Companies can also save themselves a great deal of potential legal headaches by engineering everyday e-mails that disappear immediately after they are viewed by the intended recipient.
“For example, if I send an e-mail to a colleague confirming a lunch appointment, my employer may incur needless costs associated with recording and storing this communication,” said Cathy Duplissa-Lopez, project manager for electronic data and e-discovery at Fennemore Craig, P.C.. It makes more sense to simply make such e-mails disappear, she said.
Long term, companies also need to prepare for the possibility that they could get hit with a lawsuit that mandates e-discovery or the court-ordered retrieval of company electronic data that resides in the cloud, in cell-phone accounts and across all social media. Instead of viewing an e-discovery request as a five-alarm fire to be handled on the fly, e-discovery programs and best practices need to be integrated into a company’s day-to-day operations, according to Dara Scott, senior project manager for Excelerate Discovery.

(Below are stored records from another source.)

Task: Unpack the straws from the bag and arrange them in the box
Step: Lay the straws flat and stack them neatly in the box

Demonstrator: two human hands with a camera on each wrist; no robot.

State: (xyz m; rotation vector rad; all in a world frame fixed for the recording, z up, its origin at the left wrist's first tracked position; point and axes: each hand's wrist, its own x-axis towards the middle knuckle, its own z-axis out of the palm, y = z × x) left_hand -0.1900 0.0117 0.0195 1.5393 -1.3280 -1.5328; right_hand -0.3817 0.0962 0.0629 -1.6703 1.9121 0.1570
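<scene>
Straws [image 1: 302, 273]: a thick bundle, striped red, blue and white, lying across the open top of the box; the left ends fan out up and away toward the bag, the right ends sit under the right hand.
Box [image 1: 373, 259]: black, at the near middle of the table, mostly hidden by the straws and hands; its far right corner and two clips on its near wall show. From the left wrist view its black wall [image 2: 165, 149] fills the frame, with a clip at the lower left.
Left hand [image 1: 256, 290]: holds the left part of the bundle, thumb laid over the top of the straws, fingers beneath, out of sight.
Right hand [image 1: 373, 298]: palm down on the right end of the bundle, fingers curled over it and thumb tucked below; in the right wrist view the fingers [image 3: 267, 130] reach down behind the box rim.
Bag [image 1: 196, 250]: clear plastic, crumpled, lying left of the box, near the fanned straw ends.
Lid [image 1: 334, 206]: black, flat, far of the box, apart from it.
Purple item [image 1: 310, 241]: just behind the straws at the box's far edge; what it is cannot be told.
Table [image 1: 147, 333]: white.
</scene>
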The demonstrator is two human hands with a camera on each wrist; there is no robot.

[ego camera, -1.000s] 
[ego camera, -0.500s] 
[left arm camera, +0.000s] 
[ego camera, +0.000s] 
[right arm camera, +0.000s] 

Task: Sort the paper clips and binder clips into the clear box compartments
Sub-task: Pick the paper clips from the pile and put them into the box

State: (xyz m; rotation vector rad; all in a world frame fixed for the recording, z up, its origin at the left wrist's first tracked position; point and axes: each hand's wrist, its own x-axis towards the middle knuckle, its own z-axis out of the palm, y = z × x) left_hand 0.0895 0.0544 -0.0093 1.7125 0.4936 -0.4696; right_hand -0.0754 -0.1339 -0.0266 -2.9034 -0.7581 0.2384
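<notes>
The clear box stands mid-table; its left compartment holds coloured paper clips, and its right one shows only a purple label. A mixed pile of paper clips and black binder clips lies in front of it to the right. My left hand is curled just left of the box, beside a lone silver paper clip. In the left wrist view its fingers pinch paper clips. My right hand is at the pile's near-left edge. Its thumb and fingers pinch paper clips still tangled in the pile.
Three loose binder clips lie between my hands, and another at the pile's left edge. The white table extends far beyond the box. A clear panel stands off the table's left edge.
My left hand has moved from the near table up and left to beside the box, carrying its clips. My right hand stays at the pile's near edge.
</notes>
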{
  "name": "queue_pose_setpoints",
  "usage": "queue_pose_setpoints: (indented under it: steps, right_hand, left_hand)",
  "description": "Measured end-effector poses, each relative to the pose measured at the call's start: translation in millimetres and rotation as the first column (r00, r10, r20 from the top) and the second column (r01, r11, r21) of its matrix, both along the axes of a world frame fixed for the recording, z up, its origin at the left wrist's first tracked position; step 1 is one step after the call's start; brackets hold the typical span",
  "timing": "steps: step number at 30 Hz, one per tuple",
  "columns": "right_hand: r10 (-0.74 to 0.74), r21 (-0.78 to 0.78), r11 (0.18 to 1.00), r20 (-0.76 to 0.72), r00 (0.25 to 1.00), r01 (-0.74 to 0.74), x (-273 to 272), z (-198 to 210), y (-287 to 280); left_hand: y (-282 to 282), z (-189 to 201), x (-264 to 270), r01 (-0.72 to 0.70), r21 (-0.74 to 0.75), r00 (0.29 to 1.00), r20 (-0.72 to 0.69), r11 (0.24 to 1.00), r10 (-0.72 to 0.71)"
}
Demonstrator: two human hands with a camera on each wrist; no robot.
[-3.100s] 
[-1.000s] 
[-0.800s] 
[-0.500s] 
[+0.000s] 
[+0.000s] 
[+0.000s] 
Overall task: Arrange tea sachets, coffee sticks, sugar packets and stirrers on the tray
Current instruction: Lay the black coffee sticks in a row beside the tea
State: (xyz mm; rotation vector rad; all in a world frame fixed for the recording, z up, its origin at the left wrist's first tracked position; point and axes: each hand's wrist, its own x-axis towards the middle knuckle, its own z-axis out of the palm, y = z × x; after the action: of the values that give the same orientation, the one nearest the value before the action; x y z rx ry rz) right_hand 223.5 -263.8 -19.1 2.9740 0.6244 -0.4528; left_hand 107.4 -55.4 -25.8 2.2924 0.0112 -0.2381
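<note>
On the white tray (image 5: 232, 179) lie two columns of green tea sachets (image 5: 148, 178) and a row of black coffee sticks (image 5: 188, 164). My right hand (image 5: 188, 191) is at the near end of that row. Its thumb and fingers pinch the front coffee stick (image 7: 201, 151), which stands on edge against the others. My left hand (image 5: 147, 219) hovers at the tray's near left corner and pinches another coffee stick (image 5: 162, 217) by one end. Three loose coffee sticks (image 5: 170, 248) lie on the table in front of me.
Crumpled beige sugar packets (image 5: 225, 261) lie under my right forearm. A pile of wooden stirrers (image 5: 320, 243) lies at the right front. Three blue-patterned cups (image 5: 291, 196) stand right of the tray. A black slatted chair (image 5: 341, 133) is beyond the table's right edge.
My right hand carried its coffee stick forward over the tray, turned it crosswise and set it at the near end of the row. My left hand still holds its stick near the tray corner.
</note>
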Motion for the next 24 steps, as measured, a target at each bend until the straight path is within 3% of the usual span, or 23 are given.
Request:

Scott said that company legal teams will utilize workflow-based project management technology and practices to move from a reactive approach to e-discovery to a measurable, repeatable business process. “This effort will be driven by e-discovery legal practitioners with broad knowledge bases in both law and technology,” he said.
Bottom-line: With a bit of thoughtful planning, your company can go a long way toward insulating itself from most of the risks associated with working with the increasing volume of data and applications residing on computer systems outside the enterprise.